Order, Supreme Court, New York County (Shirley Werner Kornreich, J.), entered July 2, 2009, which denied third-party plaintiffs’ motion for summary judgment and granted third-party defendant’s cross motion for summary judgment dismissing the third-party complaint, unanimously affirmed, with costs.

The third-party complaint alleging legal malpractice is time-barred, the action having been commenced more than three years after the malpractice was committed (CPLR 214 [6]; Ackerman v Price Waterhouse, 84 NY2d 535, 541 [1994]). Third-party defendant Pekofsky negotiated a lease on behalf of third-party plaintiffs RVP Consulting and Robert Peters (collectively, Peters), as tenants, in 1997. He then assigned the lease, rather than designating a lessee, thereby causing Peters, pursuant to the terms of the lease, to remain liable for the full performance of all the tenant’s obligations thereunder. In 1998, the assignee defaulted in its rent obligations, triggering Peters’s liability for the outstanding rent. This action was not commenced until 2002.

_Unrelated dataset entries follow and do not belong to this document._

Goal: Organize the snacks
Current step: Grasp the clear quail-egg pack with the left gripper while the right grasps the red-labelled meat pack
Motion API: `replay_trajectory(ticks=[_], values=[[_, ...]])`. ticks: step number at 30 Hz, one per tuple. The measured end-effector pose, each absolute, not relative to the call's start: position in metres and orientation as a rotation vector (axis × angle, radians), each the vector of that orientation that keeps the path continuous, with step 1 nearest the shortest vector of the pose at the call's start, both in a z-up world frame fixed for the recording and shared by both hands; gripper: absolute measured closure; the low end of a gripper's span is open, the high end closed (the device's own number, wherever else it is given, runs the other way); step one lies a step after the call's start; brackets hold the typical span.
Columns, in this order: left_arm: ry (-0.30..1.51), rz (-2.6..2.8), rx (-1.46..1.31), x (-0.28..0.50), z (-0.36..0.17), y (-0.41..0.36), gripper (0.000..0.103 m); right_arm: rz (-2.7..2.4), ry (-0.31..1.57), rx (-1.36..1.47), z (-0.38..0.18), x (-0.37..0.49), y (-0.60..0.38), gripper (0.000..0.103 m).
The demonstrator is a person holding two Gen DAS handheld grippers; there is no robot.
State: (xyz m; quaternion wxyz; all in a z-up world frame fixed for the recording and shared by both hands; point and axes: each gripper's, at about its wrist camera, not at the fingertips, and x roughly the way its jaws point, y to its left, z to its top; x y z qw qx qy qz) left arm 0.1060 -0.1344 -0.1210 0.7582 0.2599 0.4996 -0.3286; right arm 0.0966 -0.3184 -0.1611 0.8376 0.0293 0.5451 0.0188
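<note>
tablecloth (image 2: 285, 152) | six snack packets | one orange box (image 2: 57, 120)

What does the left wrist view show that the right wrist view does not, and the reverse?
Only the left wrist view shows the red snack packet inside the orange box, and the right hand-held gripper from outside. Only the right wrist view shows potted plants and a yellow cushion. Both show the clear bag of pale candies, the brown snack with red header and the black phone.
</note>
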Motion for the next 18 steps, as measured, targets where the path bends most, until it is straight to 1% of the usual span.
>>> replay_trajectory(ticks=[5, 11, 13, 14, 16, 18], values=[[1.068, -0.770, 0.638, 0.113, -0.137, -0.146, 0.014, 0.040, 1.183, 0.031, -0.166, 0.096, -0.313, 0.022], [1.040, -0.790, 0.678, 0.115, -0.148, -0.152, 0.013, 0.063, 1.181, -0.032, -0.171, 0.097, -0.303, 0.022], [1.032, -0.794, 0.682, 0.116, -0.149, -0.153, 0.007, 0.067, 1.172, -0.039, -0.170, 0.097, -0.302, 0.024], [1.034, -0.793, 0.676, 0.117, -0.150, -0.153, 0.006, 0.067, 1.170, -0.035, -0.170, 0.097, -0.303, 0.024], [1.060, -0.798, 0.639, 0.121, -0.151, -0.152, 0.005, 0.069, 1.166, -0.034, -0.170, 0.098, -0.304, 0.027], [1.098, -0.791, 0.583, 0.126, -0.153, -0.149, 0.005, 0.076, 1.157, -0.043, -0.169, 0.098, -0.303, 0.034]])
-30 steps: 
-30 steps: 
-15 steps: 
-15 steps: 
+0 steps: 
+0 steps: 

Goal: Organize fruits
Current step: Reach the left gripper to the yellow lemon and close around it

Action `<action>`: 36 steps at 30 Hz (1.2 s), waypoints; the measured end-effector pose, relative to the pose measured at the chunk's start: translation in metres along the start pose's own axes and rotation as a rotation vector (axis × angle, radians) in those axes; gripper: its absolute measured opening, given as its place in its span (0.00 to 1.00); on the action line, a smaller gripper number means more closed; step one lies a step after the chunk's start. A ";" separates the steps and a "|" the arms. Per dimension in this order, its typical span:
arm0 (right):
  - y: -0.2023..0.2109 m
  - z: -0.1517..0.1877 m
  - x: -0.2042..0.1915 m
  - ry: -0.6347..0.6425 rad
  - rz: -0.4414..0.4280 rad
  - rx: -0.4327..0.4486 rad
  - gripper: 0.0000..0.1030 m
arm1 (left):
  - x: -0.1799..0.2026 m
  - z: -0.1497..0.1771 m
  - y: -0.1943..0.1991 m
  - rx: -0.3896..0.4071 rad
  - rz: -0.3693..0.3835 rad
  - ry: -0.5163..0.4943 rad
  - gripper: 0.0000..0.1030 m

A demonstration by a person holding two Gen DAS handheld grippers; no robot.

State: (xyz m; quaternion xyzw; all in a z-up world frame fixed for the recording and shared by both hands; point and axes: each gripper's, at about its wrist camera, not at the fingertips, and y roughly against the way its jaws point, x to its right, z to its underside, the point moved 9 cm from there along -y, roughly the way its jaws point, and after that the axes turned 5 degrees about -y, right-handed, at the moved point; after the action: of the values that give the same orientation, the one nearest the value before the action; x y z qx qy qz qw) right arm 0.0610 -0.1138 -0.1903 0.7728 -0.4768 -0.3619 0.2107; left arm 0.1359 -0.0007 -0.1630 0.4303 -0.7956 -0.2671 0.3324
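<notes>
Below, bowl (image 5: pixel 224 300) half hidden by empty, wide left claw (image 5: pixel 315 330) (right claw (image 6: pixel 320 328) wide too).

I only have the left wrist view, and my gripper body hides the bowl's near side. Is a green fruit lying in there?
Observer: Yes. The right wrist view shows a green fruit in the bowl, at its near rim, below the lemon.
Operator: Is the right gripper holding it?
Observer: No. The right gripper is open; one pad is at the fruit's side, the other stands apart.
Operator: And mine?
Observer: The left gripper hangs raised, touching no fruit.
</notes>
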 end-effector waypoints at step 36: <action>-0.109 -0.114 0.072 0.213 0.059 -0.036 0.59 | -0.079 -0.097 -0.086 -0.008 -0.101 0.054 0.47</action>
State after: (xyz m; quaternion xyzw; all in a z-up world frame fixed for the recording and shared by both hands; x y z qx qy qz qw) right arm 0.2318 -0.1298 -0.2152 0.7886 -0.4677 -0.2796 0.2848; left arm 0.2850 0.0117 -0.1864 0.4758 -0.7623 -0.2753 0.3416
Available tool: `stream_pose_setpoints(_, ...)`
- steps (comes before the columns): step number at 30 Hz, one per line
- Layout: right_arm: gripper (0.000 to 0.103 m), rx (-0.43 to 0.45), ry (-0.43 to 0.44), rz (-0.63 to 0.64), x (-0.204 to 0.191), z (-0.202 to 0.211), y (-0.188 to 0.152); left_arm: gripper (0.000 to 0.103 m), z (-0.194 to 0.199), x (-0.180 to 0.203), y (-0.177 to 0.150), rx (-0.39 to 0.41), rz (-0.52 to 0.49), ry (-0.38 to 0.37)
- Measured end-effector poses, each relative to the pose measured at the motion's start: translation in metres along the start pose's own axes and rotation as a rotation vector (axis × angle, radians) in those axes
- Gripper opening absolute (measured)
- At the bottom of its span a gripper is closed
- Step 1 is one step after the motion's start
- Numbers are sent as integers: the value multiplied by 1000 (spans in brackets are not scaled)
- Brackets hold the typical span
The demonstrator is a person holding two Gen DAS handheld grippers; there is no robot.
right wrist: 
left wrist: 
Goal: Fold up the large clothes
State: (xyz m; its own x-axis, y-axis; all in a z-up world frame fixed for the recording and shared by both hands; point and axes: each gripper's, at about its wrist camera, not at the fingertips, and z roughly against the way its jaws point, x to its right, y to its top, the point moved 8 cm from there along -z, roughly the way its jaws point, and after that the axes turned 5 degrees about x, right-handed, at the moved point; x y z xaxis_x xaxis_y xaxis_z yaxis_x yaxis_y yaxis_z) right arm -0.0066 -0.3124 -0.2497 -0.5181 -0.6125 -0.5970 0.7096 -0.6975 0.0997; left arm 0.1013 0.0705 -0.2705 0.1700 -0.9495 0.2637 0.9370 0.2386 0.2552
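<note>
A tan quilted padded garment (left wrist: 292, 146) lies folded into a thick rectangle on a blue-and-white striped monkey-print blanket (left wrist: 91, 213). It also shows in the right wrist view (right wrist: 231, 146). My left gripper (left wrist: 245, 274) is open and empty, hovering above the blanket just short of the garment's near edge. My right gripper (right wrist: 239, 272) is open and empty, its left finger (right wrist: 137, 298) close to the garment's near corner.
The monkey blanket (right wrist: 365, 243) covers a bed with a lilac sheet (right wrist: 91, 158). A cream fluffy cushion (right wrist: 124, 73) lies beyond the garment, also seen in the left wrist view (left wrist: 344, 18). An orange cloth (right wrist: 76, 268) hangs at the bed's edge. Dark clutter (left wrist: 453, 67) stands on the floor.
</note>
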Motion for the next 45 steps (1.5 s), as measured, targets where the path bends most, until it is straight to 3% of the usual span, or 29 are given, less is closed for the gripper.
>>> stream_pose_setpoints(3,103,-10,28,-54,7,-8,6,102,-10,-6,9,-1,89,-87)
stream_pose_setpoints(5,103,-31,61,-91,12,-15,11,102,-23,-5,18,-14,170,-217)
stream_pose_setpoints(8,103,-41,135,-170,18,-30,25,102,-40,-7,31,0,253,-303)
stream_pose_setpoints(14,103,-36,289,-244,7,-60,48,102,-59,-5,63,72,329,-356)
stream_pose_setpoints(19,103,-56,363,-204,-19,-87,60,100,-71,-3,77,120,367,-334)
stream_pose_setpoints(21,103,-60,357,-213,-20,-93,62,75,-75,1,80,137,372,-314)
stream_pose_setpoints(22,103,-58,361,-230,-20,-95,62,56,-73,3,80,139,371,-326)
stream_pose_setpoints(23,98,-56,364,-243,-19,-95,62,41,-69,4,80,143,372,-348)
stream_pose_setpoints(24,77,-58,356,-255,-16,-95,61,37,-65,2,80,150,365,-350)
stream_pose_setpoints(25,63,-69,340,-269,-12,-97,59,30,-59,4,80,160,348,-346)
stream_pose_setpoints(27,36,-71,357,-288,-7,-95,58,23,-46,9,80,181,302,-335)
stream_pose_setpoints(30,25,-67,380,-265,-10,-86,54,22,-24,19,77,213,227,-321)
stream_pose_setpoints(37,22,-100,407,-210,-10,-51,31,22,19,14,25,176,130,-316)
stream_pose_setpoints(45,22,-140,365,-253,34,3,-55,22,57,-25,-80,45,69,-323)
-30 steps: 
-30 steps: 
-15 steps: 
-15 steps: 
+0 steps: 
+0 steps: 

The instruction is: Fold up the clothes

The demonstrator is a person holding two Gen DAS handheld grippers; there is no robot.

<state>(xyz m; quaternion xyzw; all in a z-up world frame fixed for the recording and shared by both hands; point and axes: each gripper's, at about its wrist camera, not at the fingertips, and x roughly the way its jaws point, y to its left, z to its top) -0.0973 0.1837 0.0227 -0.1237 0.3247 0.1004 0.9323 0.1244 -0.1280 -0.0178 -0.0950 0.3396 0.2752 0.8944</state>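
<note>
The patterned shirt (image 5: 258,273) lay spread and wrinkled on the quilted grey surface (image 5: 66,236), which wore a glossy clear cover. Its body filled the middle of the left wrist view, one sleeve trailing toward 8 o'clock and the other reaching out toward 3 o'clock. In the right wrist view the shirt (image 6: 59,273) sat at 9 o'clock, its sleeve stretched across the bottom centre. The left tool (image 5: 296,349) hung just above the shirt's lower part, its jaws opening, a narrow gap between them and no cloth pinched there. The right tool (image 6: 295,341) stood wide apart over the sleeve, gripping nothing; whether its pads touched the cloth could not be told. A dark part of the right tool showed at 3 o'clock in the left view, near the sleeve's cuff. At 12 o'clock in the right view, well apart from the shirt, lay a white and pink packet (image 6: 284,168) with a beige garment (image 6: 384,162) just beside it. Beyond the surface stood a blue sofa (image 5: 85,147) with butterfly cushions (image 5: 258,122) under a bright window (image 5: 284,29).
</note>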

Contrary to Peters’s contention, an adjudication of the meaning of Pekofsky’s 1997 letter was not a prerequisite to the existence of an actionable injury. Indeed, while Peters may not have been aware until 2001 or 2002 that Pekofsky’s actions could result in liability, it is not the date on which Peters learned that malpractice had occurred, but the date on which the malpractice was committed, that is relevant (West Vil. Assoc. Ltd. Partnership v Balber Pickard Battistoni Maldonado & Ver Dan Tuin, PC, 49 AD3d 270, 270 [2008]). Peters’s subjective belief that Pekofsky had designated a lessee rather than assigning the *595lease is of no consequence. Concur—Mazzarelli, J.P., Saxe, Acosta, DeGrasse and Manzanet-Daniels, JJ.